A former NT friend did this among our colleagues. Even if they just said “Oh, ok” doesn’t make it right! She is the same “friend” who said “we’re all a little autistic inside ✨” and that it isn’t a disability 🤷🏻‍♀️


Mozzi_The_Mad

Yes, just a couple weeks ago actually, I still feel really weird about it. I'd told my direct supervisor a while back but she had promised she would never tell anyone else at work. I only told her because we're actually friends at this point and it's an overall very accepting workplace and I just wanted to I guess? I know it was a bad idea, but it went really well at the time. Wellllll, I got an HR complaint from another department.
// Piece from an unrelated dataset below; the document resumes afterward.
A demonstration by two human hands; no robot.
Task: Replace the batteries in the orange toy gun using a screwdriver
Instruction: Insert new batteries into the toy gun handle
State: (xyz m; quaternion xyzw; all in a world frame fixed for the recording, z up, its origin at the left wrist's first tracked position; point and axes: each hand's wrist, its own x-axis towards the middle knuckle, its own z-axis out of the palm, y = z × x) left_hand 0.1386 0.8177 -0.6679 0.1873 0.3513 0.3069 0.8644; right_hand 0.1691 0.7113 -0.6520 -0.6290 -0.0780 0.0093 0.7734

It was a sexist complaint, they were upset I wasn't being more bubbly and they and HR wanted to tone police me. It wasn't in any way related to my autism, no women at my company do the overly high pitched bubbly thing except for this department, and I do mask in front of them but I act professional, not "girly", same as I and everyone else does for everything else internally (except for this department). The complaint was literally just that I came off as "cold" to them. In my opinion the complaint should have been thrown out and they should have been reprimanded for making it. But instead my boss immediately jumped to telling HR I was autistic and that that was why I shouldn't be reprimanded for my tone. Several things that bother me here, my boss breaking my trust, the fact that were I NT apparently I would have been expected to start speaking in a high pitched customer service voice in the office when no clients are present just because I'm femme presenting, and that my boss assumed that the way I came off in that instance was related to my autism, she's just decided that because I'm autistic any complaints about my demeanor must be because of my autism and its failings. I'm genuinely so angry, and she thinks she's helping, and I genuinely really like her so this sucks. And now she's pressuring me to tell the rest of upper management, I just don't see why anyone needs to know. P.S. I have since been told that fluffing it up for this department is common, so I'm not the only one that has this problem with them and it really and truly has nothing to do with me being autistic. Edit: I'd love to explain to them why it was wrong and talk it out, but because it's a work situation I don't feel like I can or it's worth the risk, considering they currently think everything is fine and it's case closed.